### Exercise aim
Please repeat, unchanged, the lines at the top of the listing below, ending with the one that has "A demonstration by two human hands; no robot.".

-- Opening Marker --

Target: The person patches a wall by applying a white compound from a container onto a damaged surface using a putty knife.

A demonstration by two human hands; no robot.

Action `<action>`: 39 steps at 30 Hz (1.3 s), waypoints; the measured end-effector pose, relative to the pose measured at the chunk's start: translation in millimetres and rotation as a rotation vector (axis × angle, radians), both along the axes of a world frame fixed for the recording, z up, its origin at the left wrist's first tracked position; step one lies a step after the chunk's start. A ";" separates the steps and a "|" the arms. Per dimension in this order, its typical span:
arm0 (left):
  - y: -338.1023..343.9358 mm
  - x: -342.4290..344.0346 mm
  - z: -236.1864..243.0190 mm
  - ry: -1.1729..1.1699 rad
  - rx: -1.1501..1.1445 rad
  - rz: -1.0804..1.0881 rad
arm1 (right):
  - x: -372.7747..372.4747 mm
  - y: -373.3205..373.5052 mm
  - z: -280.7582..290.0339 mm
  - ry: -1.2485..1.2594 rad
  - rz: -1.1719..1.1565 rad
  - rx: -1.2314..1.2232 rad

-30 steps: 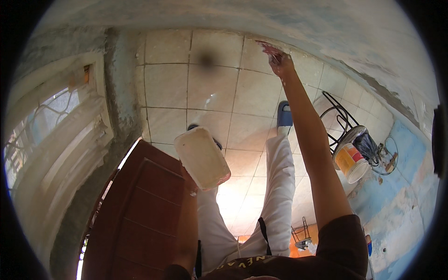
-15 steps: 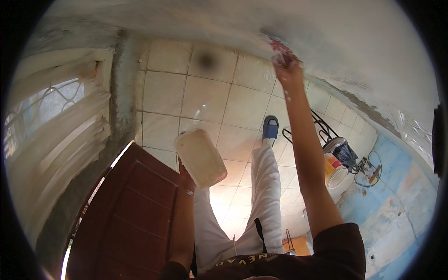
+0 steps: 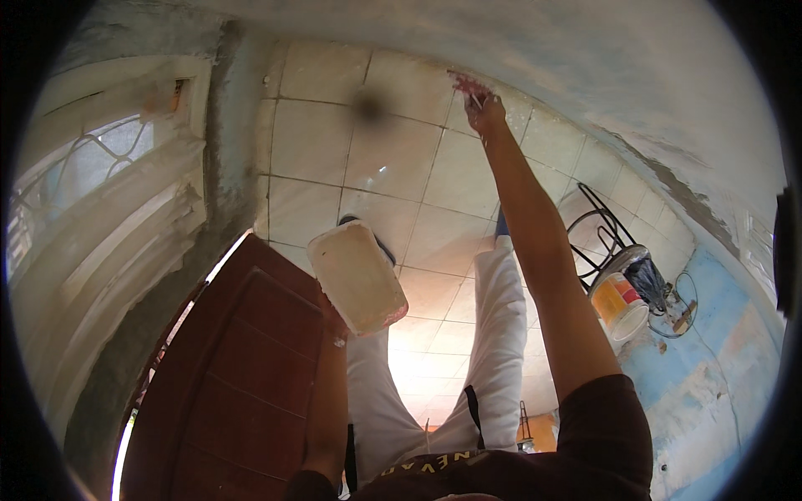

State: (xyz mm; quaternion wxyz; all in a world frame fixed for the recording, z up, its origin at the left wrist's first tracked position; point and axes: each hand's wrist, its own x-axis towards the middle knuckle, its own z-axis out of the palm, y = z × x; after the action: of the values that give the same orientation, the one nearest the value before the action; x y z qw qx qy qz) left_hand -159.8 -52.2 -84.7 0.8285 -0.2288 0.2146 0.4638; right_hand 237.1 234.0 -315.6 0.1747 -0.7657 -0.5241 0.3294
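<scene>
Matt plastic-looking tray [image 3: 357,278], glossy floor tiles [image 3: 307,146] (catching light), rough wall [image 3: 706,380], wood-like door [image 3: 238,376]

Single head view, left unit of a head-worn fisheye pair; upright, unmirrored. Looks down from above the dark shirt [image 3: 576,476], which fills the bottom edge, past white trousers [image 3: 499,326] to the tiled floor [image 3: 393,163] mid-frame. Pale wall [image 3: 501,37] arcs across the top; window [image 3: 113,154] toward left rim, blue-patched wall [image 3: 685,376] lower right. Shirt closest to lens, pale rectangular container [image 3: 357,278] mid-depth, right hand [image 3: 484,113] farther out. Black rim in corners, straight lines bowed.
</scene>
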 end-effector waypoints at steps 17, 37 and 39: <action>-4.0 19.1 9.1 0.313 -0.128 0.013 | 32.6 -26.4 348.2 1.057 -0.789 0.632; -30.7 84.2 -4.8 0.460 -0.149 -0.045 | 78.1 45.4 84.4 1.604 -1.026 0.212; -29.9 91.0 9.7 0.466 -0.141 -0.044 | 74.4 33.0 141.7 1.631 -0.956 0.200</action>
State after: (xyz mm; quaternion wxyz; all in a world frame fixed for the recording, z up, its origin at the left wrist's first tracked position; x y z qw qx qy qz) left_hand -68.8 -82.1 -75.0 0.7485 -0.1680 0.4365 0.4700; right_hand 311.5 267.0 -173.9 0.6677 -0.4147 0.1026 0.6096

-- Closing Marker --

### Task response
Target: The person patches a wall by applying a white compound from a container onto a damaged surface using a putty knife.

A demonstration by two human hands; no robot.

The output is now finished.